WHAT TO PRODUCE
Among the entries below, extract exactly the lines that run from the one with "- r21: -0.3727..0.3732" through the one with "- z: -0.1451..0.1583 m", both ends included.

DATASET CONTENT
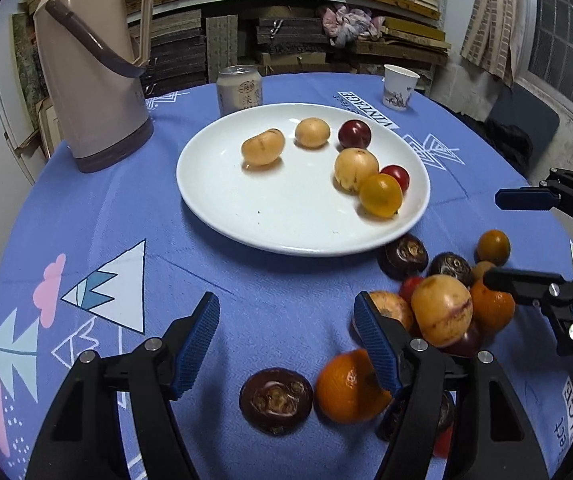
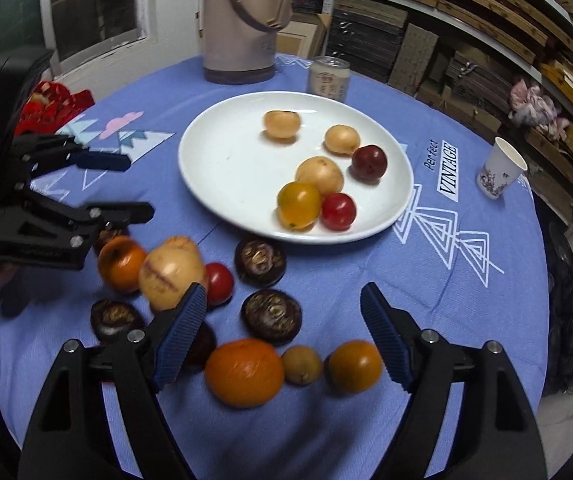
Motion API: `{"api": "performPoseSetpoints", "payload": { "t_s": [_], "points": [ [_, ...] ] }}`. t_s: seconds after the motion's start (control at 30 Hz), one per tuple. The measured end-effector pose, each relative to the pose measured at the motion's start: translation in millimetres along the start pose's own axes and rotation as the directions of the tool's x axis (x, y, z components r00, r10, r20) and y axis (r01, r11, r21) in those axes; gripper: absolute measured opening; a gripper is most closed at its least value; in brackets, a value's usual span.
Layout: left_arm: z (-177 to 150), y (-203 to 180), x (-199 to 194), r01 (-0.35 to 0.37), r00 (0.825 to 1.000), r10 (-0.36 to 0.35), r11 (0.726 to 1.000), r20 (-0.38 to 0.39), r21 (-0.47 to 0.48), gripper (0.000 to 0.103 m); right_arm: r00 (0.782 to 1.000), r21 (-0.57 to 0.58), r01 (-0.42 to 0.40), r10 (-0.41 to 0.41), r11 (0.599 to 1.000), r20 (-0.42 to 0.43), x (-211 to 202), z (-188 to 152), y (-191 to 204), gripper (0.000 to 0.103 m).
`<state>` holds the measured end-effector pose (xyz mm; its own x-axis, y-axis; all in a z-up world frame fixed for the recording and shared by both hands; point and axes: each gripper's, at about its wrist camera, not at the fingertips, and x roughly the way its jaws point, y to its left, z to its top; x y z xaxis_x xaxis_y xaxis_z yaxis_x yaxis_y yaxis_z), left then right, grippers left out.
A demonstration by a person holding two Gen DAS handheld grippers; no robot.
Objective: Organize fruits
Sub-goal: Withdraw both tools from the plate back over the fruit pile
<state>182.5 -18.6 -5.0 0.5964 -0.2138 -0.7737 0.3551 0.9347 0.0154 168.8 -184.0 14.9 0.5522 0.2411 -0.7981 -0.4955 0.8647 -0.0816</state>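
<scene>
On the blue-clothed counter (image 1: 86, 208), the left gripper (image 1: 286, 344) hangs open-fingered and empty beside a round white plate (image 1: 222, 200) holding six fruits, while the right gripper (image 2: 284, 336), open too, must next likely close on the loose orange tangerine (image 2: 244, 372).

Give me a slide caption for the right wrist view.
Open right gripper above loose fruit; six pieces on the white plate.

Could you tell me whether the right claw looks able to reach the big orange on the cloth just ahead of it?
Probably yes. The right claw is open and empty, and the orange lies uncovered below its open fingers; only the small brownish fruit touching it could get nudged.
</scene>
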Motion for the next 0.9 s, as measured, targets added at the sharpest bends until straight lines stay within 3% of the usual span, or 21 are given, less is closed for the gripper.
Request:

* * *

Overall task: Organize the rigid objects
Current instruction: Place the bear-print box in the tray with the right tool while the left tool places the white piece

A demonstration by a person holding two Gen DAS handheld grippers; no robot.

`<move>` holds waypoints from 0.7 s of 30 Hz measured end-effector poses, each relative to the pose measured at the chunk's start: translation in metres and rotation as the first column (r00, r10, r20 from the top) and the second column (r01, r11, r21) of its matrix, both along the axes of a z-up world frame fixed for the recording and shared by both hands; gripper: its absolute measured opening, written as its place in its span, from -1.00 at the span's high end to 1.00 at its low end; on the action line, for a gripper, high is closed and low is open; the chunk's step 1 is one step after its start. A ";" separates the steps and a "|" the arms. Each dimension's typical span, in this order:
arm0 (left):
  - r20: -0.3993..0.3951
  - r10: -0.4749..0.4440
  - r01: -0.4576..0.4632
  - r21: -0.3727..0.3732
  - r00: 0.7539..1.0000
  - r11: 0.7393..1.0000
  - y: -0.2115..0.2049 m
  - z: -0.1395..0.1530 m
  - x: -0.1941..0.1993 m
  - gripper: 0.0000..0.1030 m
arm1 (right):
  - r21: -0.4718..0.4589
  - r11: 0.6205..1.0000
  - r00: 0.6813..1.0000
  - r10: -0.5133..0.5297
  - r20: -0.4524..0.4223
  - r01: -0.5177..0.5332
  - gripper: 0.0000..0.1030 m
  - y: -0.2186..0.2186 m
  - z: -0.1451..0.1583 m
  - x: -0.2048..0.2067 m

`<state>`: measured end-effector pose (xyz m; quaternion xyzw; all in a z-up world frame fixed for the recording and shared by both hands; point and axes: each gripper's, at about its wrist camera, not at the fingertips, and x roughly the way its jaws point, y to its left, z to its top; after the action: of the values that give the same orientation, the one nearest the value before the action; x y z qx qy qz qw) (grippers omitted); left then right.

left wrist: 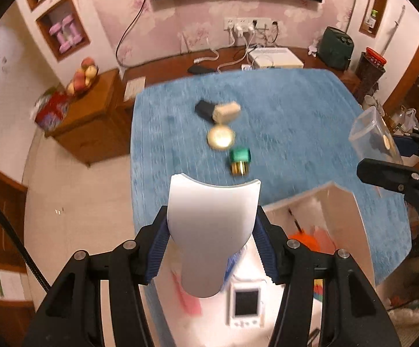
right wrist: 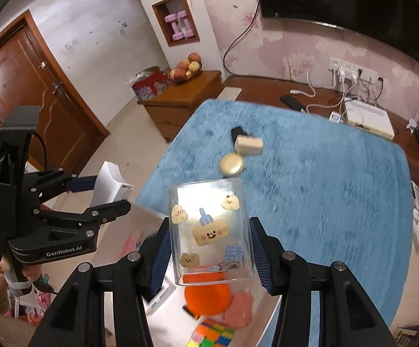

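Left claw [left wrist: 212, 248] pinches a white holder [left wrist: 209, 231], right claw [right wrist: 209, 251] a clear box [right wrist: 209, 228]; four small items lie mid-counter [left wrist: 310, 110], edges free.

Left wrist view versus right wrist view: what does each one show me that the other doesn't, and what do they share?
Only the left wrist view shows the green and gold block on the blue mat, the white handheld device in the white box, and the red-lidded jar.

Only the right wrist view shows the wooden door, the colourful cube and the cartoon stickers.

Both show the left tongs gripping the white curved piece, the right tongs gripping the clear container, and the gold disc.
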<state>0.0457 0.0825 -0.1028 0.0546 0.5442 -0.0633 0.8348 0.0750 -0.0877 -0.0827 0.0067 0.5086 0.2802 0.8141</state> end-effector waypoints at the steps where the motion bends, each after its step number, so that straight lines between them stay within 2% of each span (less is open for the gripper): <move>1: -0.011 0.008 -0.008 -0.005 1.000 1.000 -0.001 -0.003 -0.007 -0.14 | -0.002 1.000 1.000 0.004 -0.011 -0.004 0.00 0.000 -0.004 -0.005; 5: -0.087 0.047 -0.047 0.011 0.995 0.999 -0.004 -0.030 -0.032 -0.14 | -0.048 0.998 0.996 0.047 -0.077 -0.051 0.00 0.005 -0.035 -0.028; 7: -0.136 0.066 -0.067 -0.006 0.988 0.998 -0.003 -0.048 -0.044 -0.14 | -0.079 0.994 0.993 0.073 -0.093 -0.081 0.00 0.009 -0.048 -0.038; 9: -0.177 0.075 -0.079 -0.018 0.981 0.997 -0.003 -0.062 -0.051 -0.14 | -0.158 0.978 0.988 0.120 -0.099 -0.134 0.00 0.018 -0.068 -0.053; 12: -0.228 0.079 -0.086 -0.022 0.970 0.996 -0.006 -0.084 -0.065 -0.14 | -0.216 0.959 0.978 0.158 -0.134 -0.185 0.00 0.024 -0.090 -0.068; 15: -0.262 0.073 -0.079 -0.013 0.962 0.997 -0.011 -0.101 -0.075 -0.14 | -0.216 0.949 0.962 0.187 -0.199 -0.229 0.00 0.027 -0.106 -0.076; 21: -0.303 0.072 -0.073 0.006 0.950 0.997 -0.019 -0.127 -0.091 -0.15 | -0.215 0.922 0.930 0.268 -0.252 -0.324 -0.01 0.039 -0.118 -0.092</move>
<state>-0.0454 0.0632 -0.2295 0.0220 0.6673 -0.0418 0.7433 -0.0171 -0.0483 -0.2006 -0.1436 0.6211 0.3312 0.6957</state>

WRITTEN ANSWER
  - r21: -0.3727..0.3732
  - r00: 0.7539..1.0000
  - r11: 0.7393..1.0000
  - y: -0.2115..0.2049 m
  - z: -0.1395..0.1530 m
  - x: -0.1941..0.1993 m
  - gripper: 0.0000..0.1030 m
arm1 (right):
  - r21: -0.4718..0.4589
  - r11: 0.6205..1.0000
  - r00: 0.6813..1.0000
  - r10: -0.5133..0.5297
  - r20: -0.4524..0.4223
  - r01: -0.5177..0.5332
  - gripper: 0.0000..0.1030 m
  - y: -0.2186..0.2186 m
  - z: -0.1451..0.1583 m

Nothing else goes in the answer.